Ia pun telaten menunggui bunga-bunga putih yang harumnya semerbak hingga berganti menjadi bakal buah kopi. Jika cuaca bersahabat, Devi tinggal menunggu empat bulan lagi guna memanen buah merah kopi. Sebaliknya, jika curah hujan meninggi hingga merontokkan bunga, mereka terpaksa menghadapi gagal panen.
Kopi menjadi sandaran hidup Devi dan ratusan petani kopi Wonosalam. Budidayanya telah berkembang lebih dari empat generasi sejak dimulai pada masa kolonial Belanda. Tak jauh dari kebun kopi rakyat, masih tersisa bangunan tua bekas pabrik pengolahan kopi Belanda.
Pada hamparan seluas 2.000 hektar, jenis kopi di perkebunan Wonosalam sangat lengkap, mulai dari jenis arabika, robusta, dan excelsa. Ketiga jenis itu tumbuh subur bersama-sama, dalam satu hamparan. Lebih istimewa lagi, kopi tumbuh di antara beragam jenis tanaman buah dan kayu keras.
Tanaman kopi yang kini tengah mekar bunganya adalah jenis excelsa dan robusta. Setelah buahnya dipanen awal tahun depan, yang berbunga berikutnya giliran tanaman kopi arabika. Beragamnya jenis kopi ini membawa keuntungan tersendiri bagi petani karena dengan demikian mereka dapat memanen kopi hampir sepanjang tahun.
Wisata jelajah
Keistimewaan itulah yang dimanfaatkan petani untuk menarik wisatawan dan calon pembeli. Mereka pun menggelar acara menjelajah kebun kopi petani atau coffee trip, bertema ”Coffee for Earth”. Devi berhasil menggandeng pelaku pasar kopi di Surabaya untuk mengemas wisata jelajah kebun kopi, yang dilengkapi kursus singkat barista, kelas menyeduh kopi (brewing), kelas menilai cita rasa kopi (cupping), hingga kursus menyangrai kopi (roasting).

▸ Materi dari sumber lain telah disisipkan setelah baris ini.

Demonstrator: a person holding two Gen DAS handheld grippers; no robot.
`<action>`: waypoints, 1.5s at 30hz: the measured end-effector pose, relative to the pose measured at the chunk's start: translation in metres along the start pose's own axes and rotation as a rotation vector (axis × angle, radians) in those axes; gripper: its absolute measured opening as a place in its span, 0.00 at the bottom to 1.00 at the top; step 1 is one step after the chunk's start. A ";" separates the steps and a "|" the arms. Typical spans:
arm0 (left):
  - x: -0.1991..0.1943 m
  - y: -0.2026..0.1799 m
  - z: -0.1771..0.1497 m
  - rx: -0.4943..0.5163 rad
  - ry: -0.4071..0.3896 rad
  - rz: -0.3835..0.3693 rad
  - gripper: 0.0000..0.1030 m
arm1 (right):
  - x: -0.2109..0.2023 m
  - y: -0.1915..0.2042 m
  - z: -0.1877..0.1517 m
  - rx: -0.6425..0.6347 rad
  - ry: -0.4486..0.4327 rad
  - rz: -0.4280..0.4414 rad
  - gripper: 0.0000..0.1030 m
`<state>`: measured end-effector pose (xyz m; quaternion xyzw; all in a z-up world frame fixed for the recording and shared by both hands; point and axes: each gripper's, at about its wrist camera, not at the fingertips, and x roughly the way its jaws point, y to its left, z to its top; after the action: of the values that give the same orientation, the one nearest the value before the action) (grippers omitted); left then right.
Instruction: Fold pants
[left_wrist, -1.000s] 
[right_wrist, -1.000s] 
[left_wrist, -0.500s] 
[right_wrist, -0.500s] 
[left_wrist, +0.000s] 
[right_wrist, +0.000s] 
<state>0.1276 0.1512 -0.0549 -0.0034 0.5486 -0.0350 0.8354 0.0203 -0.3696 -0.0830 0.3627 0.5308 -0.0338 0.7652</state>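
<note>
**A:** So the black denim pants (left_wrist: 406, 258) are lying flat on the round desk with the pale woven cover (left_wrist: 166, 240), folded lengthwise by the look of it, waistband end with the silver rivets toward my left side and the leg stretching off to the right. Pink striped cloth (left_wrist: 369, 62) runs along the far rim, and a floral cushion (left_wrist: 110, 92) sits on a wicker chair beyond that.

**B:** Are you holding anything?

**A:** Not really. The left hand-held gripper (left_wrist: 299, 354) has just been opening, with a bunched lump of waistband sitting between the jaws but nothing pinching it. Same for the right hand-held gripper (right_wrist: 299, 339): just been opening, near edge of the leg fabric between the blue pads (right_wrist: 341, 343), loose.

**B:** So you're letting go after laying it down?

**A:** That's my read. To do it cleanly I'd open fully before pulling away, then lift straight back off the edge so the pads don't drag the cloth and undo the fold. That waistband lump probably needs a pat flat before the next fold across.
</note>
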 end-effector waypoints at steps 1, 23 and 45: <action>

Tak disangka, kemasan paket beraktivitas di kebun kopi dan seni mengolah kopi sangat diminati. Salah satu peserta, Jeffrey, mengatakan, baru kali ini dirinya menjejakkan kaki di kebun kopi. Padahal, telah bertahun-tahun ia akrab dengan kopi di kedainya, Fortunate Coffee, di Yogyakarta. Perjalanan menanjak menuju perkebunan kopi rakyat yang terletak di puncak bukit itu terasa menyegarkan.
”Rasanya bahagia bisa berada langsung di lapangan. Melihat perkembangan kopi mulai dari saat ditanam sampai menjadi biji kopi siap digiling,” katanya.
Hal senada dirasakan Dwi (32), karyawan eksportir kopi di Lamongan. ”Ibarat mengembalikan ingatan akan besarnya jerih payah petani,” kata Dwi.
Mereka pun berkesempatan mencicipi kopi setempat, jenis excelsa, produk unggulan di situ. Dwi semakin kagum. ”Rasanya unik, beraroma nangka. Aroma seperti ini tidak ada pada jenis kopi lainnya,” tambahnya.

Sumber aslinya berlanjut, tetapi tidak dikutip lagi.